Updated

Former Liberian President Charles Taylor's son housed political opponents in dirt pits, shocked their genitals and even beheaded some, federal prosecutors said Monday during opening statements.

The trial marks the first test of a 1994 law that makes it a crime for a U.S. citizen to commit torture overseas.

Charles McArthur Emmanuel headed the "Demon Forces," an elite paramilitary anti-terrorist unit in his father's government in west Africa. The unit trained soldiers and tortured prisoners with acts like "running the rim," which prosecutors say forced victims to carry telephone pole-sized logs on their shoulders and run in circles while being whipped.

"Men were burned, prodded with electrical prods, sodomized, all to encourage them to confess to nonexistent crimes," U.S. prosecutor Christopher Graveline said during opening statements, showing the jury pictures of alleged torture victims' scars.

Emmanuel, 31, has pleaded not guilty to the charges, which carry a combined possible sentence of life in prison.

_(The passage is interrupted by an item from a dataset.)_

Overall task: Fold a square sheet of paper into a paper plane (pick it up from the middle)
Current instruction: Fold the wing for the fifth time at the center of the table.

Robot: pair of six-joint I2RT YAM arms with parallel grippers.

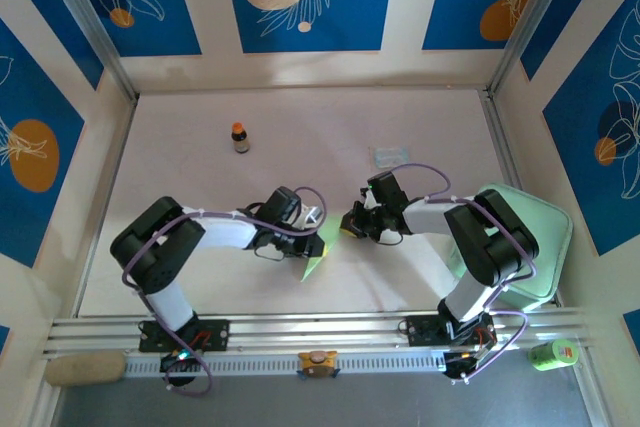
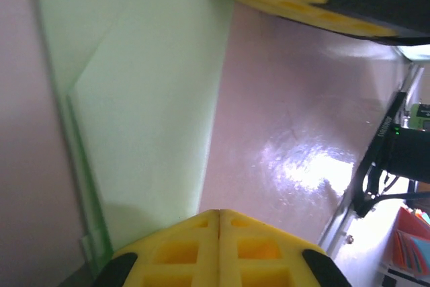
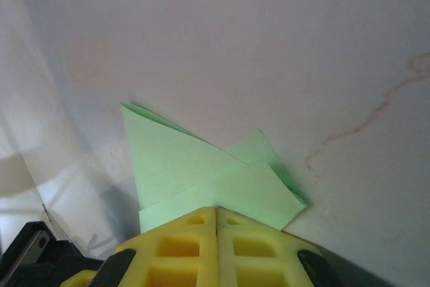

The Boston-born Emmanuel moved to Liberia during his teens to live with his father. He is also charged with conspiracy for the shootings of three people at a bridge checkpoint in Liberia in 1999.

Charles Taylor is currently on trial at a special U.N.-backed court in The Hague, Netherlands, on charges of orchestrating violence in neighboring Sierra Leone's bloody civil war, which ended in 2002. His son's alleged crimes took place between 1999 and 2002 in Liberia, where prosecutors say his job was to intimidate and silence Taylor's opponents by any means necessary.

Emmanuel was caught at Miami International Airport in 2006 trying to re-enter the U.S. from Trinidad, carrying a U.S. passport he obtained after falsifying his father's name on an application.

Defense attorney John Wylie called the torture allegations a lie and said Emmanuel's alleged victims fabricated the stories for financial gain and political asylum. He also painted a sad picture of a war-torn and impoverished Liberia riddled with disease: "Who wouldn't want to get out of that situation?" Wylie asked.

Many witnesses for both sides are being flown in from Liberia and other African nations, with special plans being made to ferry them to and from court under federal protection. The identities of the torture victims have been kept secret before trial, which is expected to last six to eight weeks.

The trial marks one of the few times an alleged perpetrator of atrocities in West Africa faces prosecution, said Elise Keppler of Human Rights Watch.